In many of my earlier postings, I stated what happens in MP3-compressed sound somewhat inaccurately. One reason is the fact that an overview requires that information be combined from numerous sources. While earlier WiKiPedia articles tended to be quite incomplete on this subject, it happens that more-recent WiKi-coverage has become quite complete, yet still requires that users click deeper and deeper, into subjects such as the Type 4 Discrete Cosine Transform, the Modified Discrete Cosine Transform, and Polyphase Quadrature Filters.
What seems to happen with MP3 compression, which is also known as MPEG-2, Layer 3, is that the Discrete Cosine Transform is not applied to the audio directly, but that rather, the audio stream is divided down to 32 sub-bands in fact, and that the MDCT is applied to each sub-band individually.
Actually, after the coefficients are computed, a specific filter is applied to them, to reduce the aliasing that happened, just because of the PQF Filter-bank.
I cannot be sure that this was always how MP3 was implemented, because if we take into account the fact that with PQF, every second sub-band is frequency-inverted, we may be able to obtain equivalent results just by performing the Discrete Cosine Transform which is needed, directly on the audio. But apparently, there is some advantage in subdividing the spectrum into its 32 sub-bands first.
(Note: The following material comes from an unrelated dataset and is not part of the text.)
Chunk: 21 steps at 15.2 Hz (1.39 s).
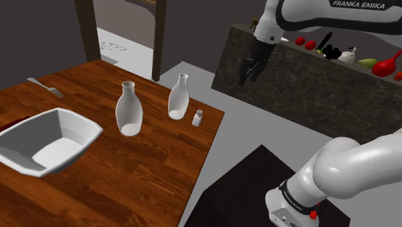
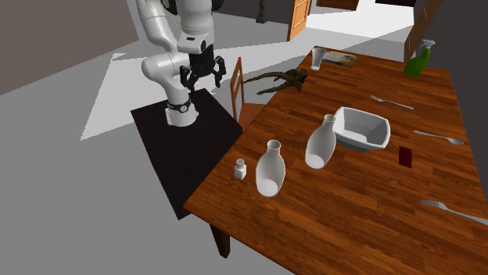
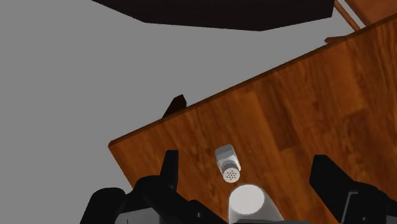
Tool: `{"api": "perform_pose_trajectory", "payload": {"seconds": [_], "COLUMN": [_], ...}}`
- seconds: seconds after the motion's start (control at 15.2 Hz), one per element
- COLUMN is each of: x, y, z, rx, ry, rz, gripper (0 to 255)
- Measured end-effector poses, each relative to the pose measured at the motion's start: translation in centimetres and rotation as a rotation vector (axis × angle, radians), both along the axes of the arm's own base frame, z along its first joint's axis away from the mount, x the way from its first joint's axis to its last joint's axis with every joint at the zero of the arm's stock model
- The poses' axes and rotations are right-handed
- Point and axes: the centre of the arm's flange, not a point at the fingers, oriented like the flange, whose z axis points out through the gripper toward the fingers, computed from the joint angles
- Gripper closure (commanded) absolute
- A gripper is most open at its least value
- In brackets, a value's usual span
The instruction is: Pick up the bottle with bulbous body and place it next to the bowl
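Shoulder view, left to right: white bowl [image 1: 51, 138] on the wooden table [image 1: 129, 187] at the left, with a fork [image 1: 44, 85] behind it. Next is a tall tapered bottle [image 1: 129, 109], upright, near the bowl and not touching it. Then the bulbous bottle [image 1: 179, 97], upright near the table's right corner, with the tapered bottle between it and the bowl. A small white shaker [image 1: 198, 117] stands just beside it on the right, apart from it. Further right the gripper [image 1: 250, 72] hangs off the table, in the air over grey floor, in front of a dark counter [image 1: 290, 84] carrying red and green items. Dark stand [image 1: 245, 187] at lower right.

Second exterior view, left to right: gripper [image 2: 203, 76] above the stand [image 2: 180, 148], fingers spread, hand empty. The shaker [image 2: 241, 168] is near the table corner and the bulbous bottle [image 2: 270, 168] is just right of it. The tapered bottle [image 2: 321, 142] comes next, then the bowl [image 2: 364, 129] close beside that one. Green spray bottle [image 2: 420, 58] at the far corner.

Wrist view: fingers [image 3: 168, 167] wide apart. The shaker [image 3: 227, 167] shows in the gap between them, down on the table. The bulbous bottle [image 3: 248, 200], seen from above, is just nearer the hand. The fingers touch neither.
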Motion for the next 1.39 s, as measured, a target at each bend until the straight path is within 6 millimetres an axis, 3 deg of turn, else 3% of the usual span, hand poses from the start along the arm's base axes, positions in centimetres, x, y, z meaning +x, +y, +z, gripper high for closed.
{"api": "perform_pose_trajectory", "payload": {"seconds": [1.39], "x": [24.7], "y": [9.5], "z": [-8.3], "rx": [0.001], "ry": [0.015], "rz": [0.057], "gripper": [0]}}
One advantage could be, that doing so reduces the amount of computation required. Another advantage could be the reduction of round-off errors. Computing many smaller Fourier Transforms has generally accomplished both.
Also, if the spectrum is first subdivided in this way, it becomes easier to extract the parameters from each sub-band, that will determine how best to quantize its coefficients, or to cull ones either deemed to be inaudible, or aliased artifacts.
I suppose a suitable question to ask might be, ‘Why did the designers of MP3 not choose to use a Quadrature Mirror Filter, to obtain its 32 sub-bands?’
The QMF would have two wavelets defined, one acting as a low-pass filter, and the other acting as the so-called “band-pass filter”, which I tend to refer to as the ‘high-pass filter’. These two wavelets will attenuate the frequency-components originally present at their crossover. While both systems are critically-sampled, the QMF will produce less aliasing.
But there is no word that a QMF can be applied successfully, 5 stages deep, to arrive at 32 sub-bands. There is only word they can be applied 2 stages deep, to arrive at 4 sub-bands. At 32 sub-bands, the main problem may become signal attenuation.
OTOH, Polyphase Quadrature Filters only have one wavelet defined, as their low-pass component. Their high-pass component seems to arise as a difference between what was introduced into the low-pass component, and ‘every second sample of the original signal’. Hence, this sort of filter requires less computation, and also tends not to attenuate any part of the spectrum in total.
However, the main drawback with PQF remains, that this leads to aliasing, for which MP3 specifically has its reduction algorithm.
Further, I feel that the windowing function deserves mention, specifically because
there is none. It is my own assumption, that if a Fourier Transform of any kind is computed on a block of samples, let us say with 576 samples, the transform will also have 576 coefficients, in its pure form. But, if a continuous stream is to undergo the transformation, a 50% overlap will be applied, between sampling windows. Hence, 1152-sample windows are possible, each of which produce 1152 coefficients.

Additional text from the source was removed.